掌門吳玄對周遭的反應充耳不聞。他那雙重新燃起光亮的眼睛,始終沒有離開過淩雲溪的臉。他仿佛是在確認,確認自己剛剛捕捉到的那一點星火,不是幻覺。
他做了一個讓所有人眼珠子都快掉出來的動作。
他沒有返回高台上的宗主寶座,而是側過身,對著淩雲溪,伸出了一隻手,做了一個“請”的姿勢。他所指引的方向,並非是給新弟子的站立區域,而是高台之下,僅次於宗主寶座的那個位置——那是屬於大長老的席位。
那個席位已經空了三十年了。
上麵的蒲團積滿了灰塵,顏色都已看不真切。
“淩長老,請。”
吳玄的聲音不大,卻帶著一種不容置喙的決斷。這兩個字,徹底擊碎了石堅最後的一絲僥幸。他知道,掌門不是在開玩笑。
淩雲溪的目光,從那個空置的蒲團上掃過,然後落回吳玄的臉上。她沒有推辭,也沒有表現出絲毫的受寵若驚。她隻是邁開腳步,從容地走了過去。
她的動作很輕,但每一步,都像踩在所有人的心尖上。
在全場死寂的注視下,她走到了那個席位前。她沒有立刻坐下,隻是伸出手,在那積滿灰塵的蒲團上輕輕拂過。
一股微風憑空而生,那蒲團上的灰塵,便如同被一隻無形的手托起,輕飄飄地飛散開來,在空中打了個旋,最終悄無聲息地落在了角落的陰影裡,沒有沾染到任何人的衣角。
這一手精妙的靈力操控,輕描淡寫,卻讓在場為數不多的幾個築基期修士,瞳孔猛地一縮。
石堅的心頭一震。他自問也能做到拂去灰塵,但絕不可能如此舉重若輕,不帶一絲煙火氣。這個女人的實力,遠比她展露出的修為要可怕。
淩雲溪拂去灰塵後,便坦然落座。她坐姿端正,脊背挺直,那身普通的青色衣衫,在這一刻,竟穿出了一種華服都無法比擬的氣度。她就那麼安靜地坐在那裡,仿佛她天生就該坐在那個位置。
掌門吳玄看著她落座,臉上那孩子氣的笑容愈發燦爛。他滿意地點了點頭,然後轉身,麵向台下所有目瞪口呆的弟子和長老。

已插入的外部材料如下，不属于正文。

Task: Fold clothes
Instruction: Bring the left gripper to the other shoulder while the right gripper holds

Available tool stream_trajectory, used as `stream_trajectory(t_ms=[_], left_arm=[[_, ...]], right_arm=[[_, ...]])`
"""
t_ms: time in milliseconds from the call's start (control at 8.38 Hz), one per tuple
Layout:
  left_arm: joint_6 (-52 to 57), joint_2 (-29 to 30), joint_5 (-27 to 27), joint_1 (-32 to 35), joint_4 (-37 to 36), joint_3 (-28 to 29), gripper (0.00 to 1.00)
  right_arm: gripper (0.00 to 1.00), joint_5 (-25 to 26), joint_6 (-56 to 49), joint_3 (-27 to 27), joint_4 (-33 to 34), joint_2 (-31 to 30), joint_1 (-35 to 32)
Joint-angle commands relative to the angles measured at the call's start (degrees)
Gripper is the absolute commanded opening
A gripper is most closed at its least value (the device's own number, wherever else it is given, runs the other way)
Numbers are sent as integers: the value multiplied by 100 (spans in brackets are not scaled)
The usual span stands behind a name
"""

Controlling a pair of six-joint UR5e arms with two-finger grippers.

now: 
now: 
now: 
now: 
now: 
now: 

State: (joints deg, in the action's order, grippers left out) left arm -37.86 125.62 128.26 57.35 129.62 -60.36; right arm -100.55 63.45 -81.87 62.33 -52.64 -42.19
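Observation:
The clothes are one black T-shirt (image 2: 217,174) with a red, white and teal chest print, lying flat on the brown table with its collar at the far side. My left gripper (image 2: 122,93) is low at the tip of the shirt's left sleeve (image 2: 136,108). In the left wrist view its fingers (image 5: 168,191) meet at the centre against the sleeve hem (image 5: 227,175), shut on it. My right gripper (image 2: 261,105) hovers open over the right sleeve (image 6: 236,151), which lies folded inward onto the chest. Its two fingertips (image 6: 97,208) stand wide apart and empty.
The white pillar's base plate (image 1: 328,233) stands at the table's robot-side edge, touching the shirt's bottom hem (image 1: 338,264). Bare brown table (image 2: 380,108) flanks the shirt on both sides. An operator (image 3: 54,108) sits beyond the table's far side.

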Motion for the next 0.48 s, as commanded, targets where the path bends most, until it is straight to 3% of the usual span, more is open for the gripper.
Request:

他沒有坐回自己的宗主寶座,而是像個說書先生一樣,盤腿坐在了通往高台的台階上,姿勢隨意,甚至有些不雅。
“我知道,你們現在心裡都在罵我。”他撓了撓頭,語氣平淡得像是在說今天天氣不錯,“罵我老糊塗了,罵我把宗門當兒戲。”
沒人敢接話,但所有人的表情,都默認了這句話。
“我沒糊塗。”吳玄歎了口氣,那股剛剛提起來的豪邁之氣,又被一種深沉的疲憊所取代。他拍了拍身邊的石階,上麵同樣是一層薄灰。
“五十年前,我剛入門的時候,青玄宗不是這樣的。”他的聲音變得有些飄忽,像是在回憶一件很遙遠的事。“那時候,這大殿前的廣場,每天天不亮,就有三百多名外門弟子在練劍,劍氣聲能傳到後山。宗門裡,光是築基期的長老和執事,就有二十多個。煉丹房的丹火,一個月都不帶熄的。我們青玄宗的‘青靈丹’,在附近幾個郡城,都是搶手貨。”
殿內的少年們,聽得有些入神。他們從未聽人說起過宗門的往事。在他們貧瘠的認知裡,青玄宗生來就是這副破敗模樣。
吳玄的臉上,露出一絲苦澀的笑意。“可後來,護山大陣的靈脈枯了。沒了靈氣滋養,後山的藥田一年不如一年。煉丹房沒了藥材,漸漸就熄了火。沒了丹藥,弟子們修煉越來越慢,能築基的,越來越少。老的長老一個個坐化,新的又補充不上來。有點天賦的弟子,看不到希望,就走了。留下的,就像我們這樣,一天天……熬著。”